Report the number of lines in the data where the word "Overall" appears, and add no other text.

Source data:
*-*-*
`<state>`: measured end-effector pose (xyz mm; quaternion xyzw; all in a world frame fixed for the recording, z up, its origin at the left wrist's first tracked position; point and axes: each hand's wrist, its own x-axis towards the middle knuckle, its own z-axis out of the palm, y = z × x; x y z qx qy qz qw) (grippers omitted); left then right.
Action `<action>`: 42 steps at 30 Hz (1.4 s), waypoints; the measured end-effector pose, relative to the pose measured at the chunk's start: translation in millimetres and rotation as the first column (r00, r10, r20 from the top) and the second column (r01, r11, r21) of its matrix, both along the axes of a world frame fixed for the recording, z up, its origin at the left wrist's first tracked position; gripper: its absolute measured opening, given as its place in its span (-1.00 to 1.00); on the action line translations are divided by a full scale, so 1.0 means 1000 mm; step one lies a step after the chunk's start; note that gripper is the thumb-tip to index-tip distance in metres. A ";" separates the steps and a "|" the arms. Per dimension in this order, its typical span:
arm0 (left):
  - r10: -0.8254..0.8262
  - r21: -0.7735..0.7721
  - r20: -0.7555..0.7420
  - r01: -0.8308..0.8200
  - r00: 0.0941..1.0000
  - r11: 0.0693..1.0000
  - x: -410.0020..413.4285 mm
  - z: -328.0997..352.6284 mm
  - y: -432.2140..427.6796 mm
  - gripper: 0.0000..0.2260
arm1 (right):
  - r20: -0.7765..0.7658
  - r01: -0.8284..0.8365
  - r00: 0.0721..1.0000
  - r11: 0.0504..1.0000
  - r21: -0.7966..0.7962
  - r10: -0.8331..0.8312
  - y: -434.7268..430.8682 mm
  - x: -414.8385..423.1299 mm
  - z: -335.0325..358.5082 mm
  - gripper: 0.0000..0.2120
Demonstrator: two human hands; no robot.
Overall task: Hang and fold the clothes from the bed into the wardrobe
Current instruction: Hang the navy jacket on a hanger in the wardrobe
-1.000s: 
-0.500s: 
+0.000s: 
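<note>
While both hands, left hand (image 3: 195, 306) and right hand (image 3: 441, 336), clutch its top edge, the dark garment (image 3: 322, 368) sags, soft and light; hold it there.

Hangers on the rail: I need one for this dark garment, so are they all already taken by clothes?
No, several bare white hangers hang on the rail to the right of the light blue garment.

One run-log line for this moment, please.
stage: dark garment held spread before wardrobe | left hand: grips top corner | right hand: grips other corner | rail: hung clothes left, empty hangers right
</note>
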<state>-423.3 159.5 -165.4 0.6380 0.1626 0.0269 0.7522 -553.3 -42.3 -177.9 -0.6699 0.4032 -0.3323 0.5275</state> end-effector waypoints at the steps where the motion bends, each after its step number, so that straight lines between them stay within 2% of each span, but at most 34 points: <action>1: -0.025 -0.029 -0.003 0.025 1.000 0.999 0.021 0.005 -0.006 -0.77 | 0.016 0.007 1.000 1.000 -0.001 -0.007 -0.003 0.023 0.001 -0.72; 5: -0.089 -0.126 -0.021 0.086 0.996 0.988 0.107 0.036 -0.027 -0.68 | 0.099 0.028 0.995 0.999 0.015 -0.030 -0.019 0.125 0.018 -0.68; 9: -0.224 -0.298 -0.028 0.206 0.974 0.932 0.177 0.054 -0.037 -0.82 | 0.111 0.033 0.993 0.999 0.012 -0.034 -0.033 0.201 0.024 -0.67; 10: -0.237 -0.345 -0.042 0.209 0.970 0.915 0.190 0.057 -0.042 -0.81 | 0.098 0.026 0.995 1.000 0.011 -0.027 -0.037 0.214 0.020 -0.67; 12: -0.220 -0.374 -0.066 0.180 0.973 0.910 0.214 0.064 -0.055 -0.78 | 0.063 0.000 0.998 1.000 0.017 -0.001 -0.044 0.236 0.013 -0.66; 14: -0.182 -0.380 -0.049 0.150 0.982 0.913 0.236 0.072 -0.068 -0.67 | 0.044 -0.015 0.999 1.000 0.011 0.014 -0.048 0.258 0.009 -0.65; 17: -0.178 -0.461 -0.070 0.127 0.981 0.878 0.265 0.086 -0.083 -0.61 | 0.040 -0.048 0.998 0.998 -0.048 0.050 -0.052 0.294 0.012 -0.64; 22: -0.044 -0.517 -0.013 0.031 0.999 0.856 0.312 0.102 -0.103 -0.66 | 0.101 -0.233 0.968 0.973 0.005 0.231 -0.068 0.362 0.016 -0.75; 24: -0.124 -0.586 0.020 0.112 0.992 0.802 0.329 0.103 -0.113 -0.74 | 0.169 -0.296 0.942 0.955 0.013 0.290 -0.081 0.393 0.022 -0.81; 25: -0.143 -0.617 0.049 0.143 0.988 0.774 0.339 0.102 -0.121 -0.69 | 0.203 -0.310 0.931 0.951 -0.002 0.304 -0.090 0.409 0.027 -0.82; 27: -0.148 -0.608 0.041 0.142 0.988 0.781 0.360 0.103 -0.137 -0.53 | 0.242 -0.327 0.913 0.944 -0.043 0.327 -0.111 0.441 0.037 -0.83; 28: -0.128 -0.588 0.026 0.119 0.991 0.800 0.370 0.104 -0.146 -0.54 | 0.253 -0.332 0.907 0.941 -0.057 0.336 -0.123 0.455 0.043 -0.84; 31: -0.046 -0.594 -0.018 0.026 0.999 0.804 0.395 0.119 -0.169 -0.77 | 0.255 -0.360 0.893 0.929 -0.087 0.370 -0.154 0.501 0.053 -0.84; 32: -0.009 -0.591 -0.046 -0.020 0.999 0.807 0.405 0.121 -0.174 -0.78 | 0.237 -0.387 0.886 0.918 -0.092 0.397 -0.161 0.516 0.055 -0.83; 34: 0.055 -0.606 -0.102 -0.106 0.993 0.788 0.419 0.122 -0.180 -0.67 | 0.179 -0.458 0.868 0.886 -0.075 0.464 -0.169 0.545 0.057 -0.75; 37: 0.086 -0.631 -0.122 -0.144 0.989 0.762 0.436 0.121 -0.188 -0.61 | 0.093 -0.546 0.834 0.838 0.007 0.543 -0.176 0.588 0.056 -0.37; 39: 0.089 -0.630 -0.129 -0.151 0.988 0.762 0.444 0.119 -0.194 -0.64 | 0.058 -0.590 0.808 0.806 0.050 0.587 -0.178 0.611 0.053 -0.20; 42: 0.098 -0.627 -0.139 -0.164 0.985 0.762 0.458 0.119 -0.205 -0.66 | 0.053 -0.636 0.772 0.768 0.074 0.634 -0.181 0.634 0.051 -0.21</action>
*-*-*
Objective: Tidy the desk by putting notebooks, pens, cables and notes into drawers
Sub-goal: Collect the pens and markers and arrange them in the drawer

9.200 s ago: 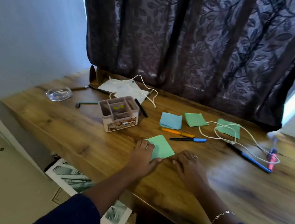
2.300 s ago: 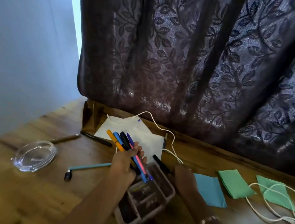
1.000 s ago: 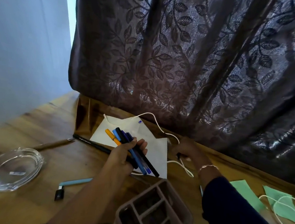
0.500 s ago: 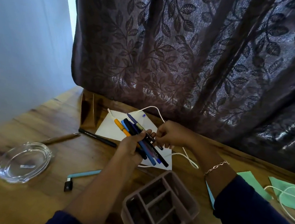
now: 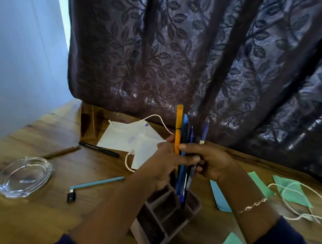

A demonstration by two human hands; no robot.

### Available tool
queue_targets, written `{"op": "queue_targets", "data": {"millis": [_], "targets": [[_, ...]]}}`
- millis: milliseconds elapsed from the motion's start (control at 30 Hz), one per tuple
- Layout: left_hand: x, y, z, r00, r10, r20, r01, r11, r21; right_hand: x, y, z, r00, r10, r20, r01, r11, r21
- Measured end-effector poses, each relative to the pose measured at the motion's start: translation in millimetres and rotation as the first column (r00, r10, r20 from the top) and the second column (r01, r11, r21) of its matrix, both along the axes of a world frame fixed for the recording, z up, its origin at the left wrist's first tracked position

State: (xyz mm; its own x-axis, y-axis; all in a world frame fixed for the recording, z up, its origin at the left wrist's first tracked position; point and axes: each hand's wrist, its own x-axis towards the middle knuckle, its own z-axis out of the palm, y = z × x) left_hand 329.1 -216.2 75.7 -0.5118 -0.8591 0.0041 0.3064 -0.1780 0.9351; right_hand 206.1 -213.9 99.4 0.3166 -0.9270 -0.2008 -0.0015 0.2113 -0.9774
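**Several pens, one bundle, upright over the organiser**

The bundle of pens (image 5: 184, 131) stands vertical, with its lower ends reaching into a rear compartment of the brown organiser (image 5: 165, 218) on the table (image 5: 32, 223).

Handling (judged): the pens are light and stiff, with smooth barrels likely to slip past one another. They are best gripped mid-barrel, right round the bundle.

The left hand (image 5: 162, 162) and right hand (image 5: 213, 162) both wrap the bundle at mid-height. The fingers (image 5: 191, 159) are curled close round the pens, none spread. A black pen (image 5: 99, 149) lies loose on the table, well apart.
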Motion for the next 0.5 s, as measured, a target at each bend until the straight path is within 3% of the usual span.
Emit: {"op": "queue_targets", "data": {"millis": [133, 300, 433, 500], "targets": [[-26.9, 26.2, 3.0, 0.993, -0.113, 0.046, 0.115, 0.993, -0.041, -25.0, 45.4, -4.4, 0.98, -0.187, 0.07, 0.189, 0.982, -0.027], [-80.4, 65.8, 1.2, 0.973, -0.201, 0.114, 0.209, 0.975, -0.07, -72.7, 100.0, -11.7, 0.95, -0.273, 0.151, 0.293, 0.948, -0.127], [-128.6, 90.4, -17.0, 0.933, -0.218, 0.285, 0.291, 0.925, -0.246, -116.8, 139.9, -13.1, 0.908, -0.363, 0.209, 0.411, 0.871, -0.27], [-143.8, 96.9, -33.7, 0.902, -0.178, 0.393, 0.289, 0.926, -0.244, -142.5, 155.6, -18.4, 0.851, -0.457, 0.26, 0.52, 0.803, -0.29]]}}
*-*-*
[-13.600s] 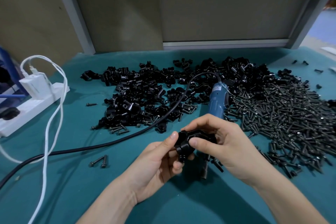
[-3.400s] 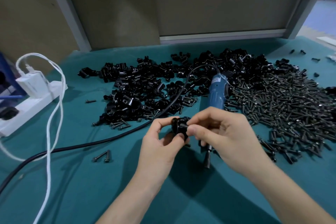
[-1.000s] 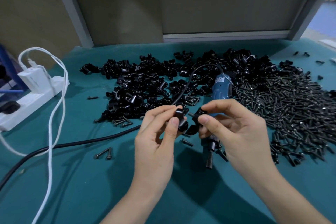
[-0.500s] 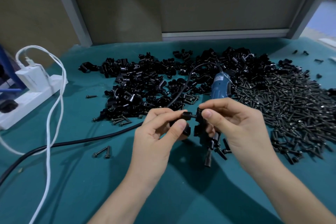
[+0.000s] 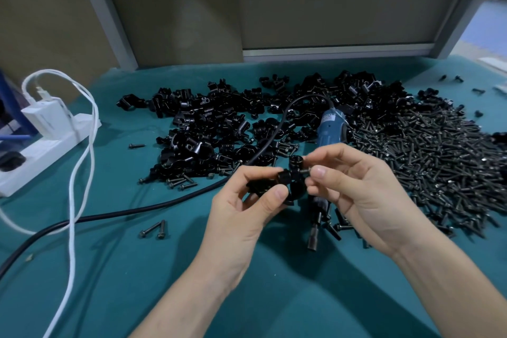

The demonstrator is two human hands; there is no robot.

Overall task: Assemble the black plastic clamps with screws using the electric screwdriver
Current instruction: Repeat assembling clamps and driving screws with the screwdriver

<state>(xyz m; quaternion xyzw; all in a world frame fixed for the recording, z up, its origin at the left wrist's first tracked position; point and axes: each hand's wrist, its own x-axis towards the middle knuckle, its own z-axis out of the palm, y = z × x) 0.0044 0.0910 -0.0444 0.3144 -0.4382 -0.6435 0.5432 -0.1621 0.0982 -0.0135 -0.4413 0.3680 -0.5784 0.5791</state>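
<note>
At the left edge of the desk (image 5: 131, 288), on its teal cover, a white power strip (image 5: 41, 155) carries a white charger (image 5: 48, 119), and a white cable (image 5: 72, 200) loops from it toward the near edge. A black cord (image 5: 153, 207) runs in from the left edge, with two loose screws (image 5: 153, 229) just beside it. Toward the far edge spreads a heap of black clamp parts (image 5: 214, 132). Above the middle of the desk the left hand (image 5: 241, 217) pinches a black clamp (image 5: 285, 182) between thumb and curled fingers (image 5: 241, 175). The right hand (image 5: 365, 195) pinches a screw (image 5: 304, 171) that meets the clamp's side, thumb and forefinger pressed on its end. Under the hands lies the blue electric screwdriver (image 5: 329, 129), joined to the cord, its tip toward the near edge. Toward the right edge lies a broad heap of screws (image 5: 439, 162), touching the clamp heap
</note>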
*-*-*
**ANSWER TO THE PROBLEM:** 2